Hacker News new | past | comments | ask | show | jobs | submit login
Crate.io – Big Data SQL in real time (crate.io)
161 points by adrianmsmith on April 18, 2014 | hide | past | favorite | 77 comments


Nevertheless, just by browsing the documentation, it seems they only support very basic SQL. For example, joins are not supported.

To me, "SQL support" basically entails taking advantage of the relational model. In here, "SQL Support" means "you can use something that looks like a SQL-like syntax to insert and fetch records from a table". Those are two very different things.

I do understand why they did that though. Automatic sharding of a single table in a cluster is much simpler problem than auto-scaling cross cluster joins.

I'll still download and take a look at the project since conceptually it is interesting.

Not looking to down the work here but it sounds like in using this then, you're basically lowering DB admin complexity at the cost of increasing programming complexity. Does that sound right? I'm kind of torn as to when I would want to go that route. Perhaps on very simple data sets with limited relationships.

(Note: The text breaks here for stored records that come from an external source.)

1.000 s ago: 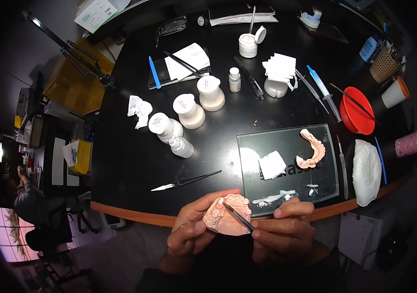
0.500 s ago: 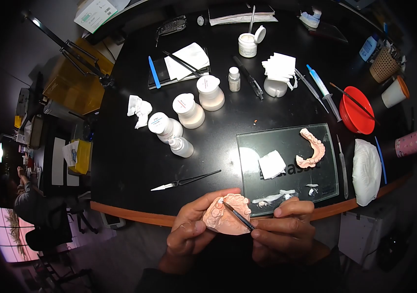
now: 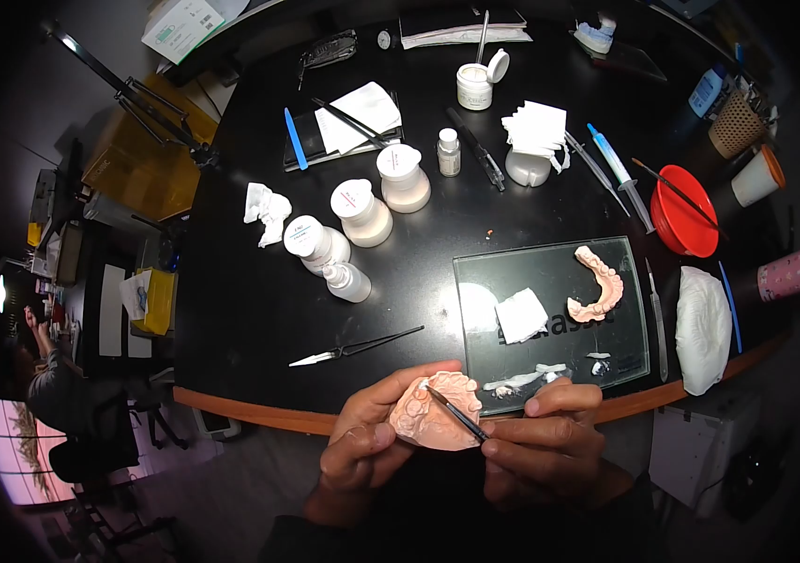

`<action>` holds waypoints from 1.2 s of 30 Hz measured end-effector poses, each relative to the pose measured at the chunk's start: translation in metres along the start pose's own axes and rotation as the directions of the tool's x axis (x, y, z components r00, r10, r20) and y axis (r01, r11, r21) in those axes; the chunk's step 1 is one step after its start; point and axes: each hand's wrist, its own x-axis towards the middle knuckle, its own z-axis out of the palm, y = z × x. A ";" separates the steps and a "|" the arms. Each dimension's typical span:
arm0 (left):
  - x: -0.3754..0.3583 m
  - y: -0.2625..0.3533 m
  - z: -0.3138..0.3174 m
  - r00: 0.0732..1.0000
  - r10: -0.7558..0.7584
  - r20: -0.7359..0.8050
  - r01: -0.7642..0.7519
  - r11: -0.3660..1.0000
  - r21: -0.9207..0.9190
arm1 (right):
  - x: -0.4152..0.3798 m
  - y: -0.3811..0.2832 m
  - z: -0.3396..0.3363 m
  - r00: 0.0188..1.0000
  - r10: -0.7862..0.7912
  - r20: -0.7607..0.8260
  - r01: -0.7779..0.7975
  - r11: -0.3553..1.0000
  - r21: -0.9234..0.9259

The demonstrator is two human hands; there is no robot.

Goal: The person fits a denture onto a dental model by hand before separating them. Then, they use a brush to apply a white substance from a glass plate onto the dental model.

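A pinkish dental cast [image 3: 436, 427] with a row of teeth is gripped in my left hand [image 3: 362, 441], fingers behind it and thumb along its left side. My right hand [image 3: 550, 441] pinches a thin, dark-handled brush [image 3: 461, 417]. The brush tip rests on a tooth at the cast's upper left, where a small white spot shows. Just beyond my hands lies a glass slab [image 3: 550, 267]. On it are a second, horseshoe-shaped dental cast [image 3: 609, 286], a folded white tissue [image 3: 522, 316] and smears of white paste [image 3: 531, 377].
Left of the slab are tweezers [image 3: 358, 346], a small dropper bottle [image 3: 347, 282] and several powder jars [image 3: 362, 214]. A red bowl [image 3: 686, 211] with a brush across it, a syringe [image 3: 620, 176] and a white cloth [image 3: 703, 333] sit at right. Another person [image 3: 58, 380] is at far left.
My hands, the cast and the brush hold nearly the same position. At far left, the other person's hands have risen slightly.
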 end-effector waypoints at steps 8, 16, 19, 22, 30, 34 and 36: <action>0.000 0.000 0.000 1.000 -0.001 0.005 0.001 1.000 0.004 | 0.003 -0.002 -0.001 1.000 0.015 0.008 -0.015 1.000 -0.007; 0.000 0.000 0.001 1.000 0.007 0.000 -0.007 1.000 0.016 | 0.001 -0.001 0.000 1.000 0.010 0.004 -0.010 1.000 0.001; 0.000 0.000 0.000 1.000 0.009 -0.004 -0.009 1.000 0.022 | 0.001 -0.001 0.000 1.000 0.007 0.012 -0.007 1.000 0.007; 0.000 -0.001 -0.001 1.000 0.006 0.003 -0.006 1.000 0.021 | 0.002 -0.001 -0.002 0.999 0.011 0.032 -0.012 1.000 0.017; 0.000 0.001 0.001 1.000 -0.011 -0.002 0.011 1.000 0.003 | 0.001 -0.001 -0.003 1.000 0.013 0.015 -0.013 1.000 -0.001; 0.000 0.001 0.001 1.000 -0.018 -0.014 0.018 1.000 0.007 | 0.001 -0.002 -0.003 1.000 0.017 0.024 -0.017 1.000 0.010; 0.000 0.002 0.001 1.000 -0.023 -0.016 0.023 1.000 0.008 | 0.002 -0.002 -0.003 1.000 0.016 0.025 -0.017 1.000 0.009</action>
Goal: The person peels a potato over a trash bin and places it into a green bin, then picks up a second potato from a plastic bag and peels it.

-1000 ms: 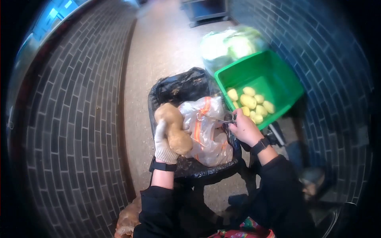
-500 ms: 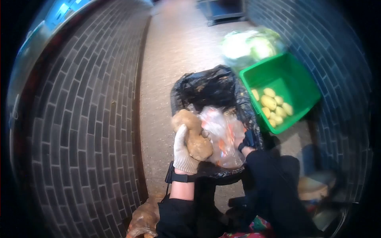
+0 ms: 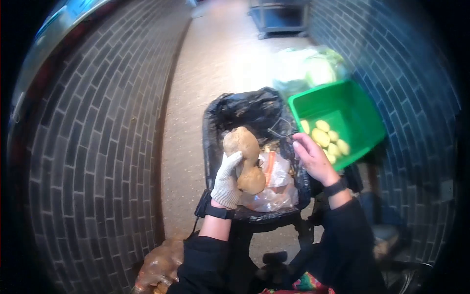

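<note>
My left hand [image 3: 228, 177], in a white knit glove, is closed around a brown lotus root [image 3: 248, 147] with two bulging segments. It holds the root above a bin lined with a black plastic bag [image 3: 215, 122]. Over the bin's right rim, my bare right hand [image 3: 316, 159] pinches a thin metal-framed peeler [image 3: 281, 128], whose looped end points left. Inside the bin, below the root, lies crumpled clear plastic packaging [image 3: 276, 188] with orange print, beside pale peelings.
A green crate [image 3: 374, 117] with several peeled potatoes [image 3: 321, 137] stands right of the bin. Behind it sits bagged cabbage [image 3: 320, 68]. A clear bag of brown roots [image 3: 159, 264] lies lower left. Brick walls flank both sides; a wheeled cart [image 3: 279, 19] stands farther back.
My right hand has come up out of the bin from the plastic packaging, now with the peeler. My left hand has tilted the lotus root more upright.
</note>
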`<control>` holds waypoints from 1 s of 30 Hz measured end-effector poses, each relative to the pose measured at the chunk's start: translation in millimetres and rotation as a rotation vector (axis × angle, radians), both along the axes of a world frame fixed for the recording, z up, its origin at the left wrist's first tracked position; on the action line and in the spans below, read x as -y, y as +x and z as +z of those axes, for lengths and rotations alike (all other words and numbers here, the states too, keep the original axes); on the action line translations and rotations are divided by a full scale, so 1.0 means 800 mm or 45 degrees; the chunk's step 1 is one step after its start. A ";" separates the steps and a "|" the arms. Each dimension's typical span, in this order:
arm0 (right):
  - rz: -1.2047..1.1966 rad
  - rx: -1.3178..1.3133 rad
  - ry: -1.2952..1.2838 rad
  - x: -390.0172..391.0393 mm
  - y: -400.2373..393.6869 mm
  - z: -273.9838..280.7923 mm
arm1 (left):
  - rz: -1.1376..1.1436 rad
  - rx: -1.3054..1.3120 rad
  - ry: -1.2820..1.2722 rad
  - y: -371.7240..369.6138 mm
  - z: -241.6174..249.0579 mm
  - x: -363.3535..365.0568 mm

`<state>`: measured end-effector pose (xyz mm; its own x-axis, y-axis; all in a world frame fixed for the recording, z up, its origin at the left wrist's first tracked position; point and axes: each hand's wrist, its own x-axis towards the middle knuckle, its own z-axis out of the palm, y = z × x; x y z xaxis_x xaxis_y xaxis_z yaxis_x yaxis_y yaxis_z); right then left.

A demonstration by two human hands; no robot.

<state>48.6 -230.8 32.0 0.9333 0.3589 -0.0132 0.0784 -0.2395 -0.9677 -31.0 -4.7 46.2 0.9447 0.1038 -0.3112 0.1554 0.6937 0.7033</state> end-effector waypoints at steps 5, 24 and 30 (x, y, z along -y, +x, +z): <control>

Some initial thoughts from looking at the website and documentation...

1. The main reason I want SQL is for relational data. The lack of joins basically makes this a "NoSQL" database in every respect except the query language being something resembling SQL. I'm fairly sure ANSI SQL requires support for joins.

2. It does auto-sharding, but I don't know how. The documentation doesn't specify how the data is sharded, and this is quite important. Range-based sharding, like MongoDB uses by default, is often not what users want (depends on use-case), so if it's that, we need to know. Whatever it is, there are trade-offs with different approaches and that's something users need to take account of.

3. You can't change the shard cluster size after initially sharding. I assume this is a planned feature, but until then, it's probably not ready for production use.

4. You can only shard on the primary key, if you have a primary key.

5. The configuration for the number of replicas is confusing, and appears to not be very configurable.

A brief read makes this seem to be basically MongoDB from its early days, with many of the disadvantages, but some advantages like custom analysers which appear to replace Mongo's map reduce, that can be queried by an SQL-like syntax.

When I saw this, I thought it was going to be a relational database that did auto-sharding and replication. That would have been great. Unfortunately it's not. It might become that a few years down the line, but right now, I'm not inspired by it.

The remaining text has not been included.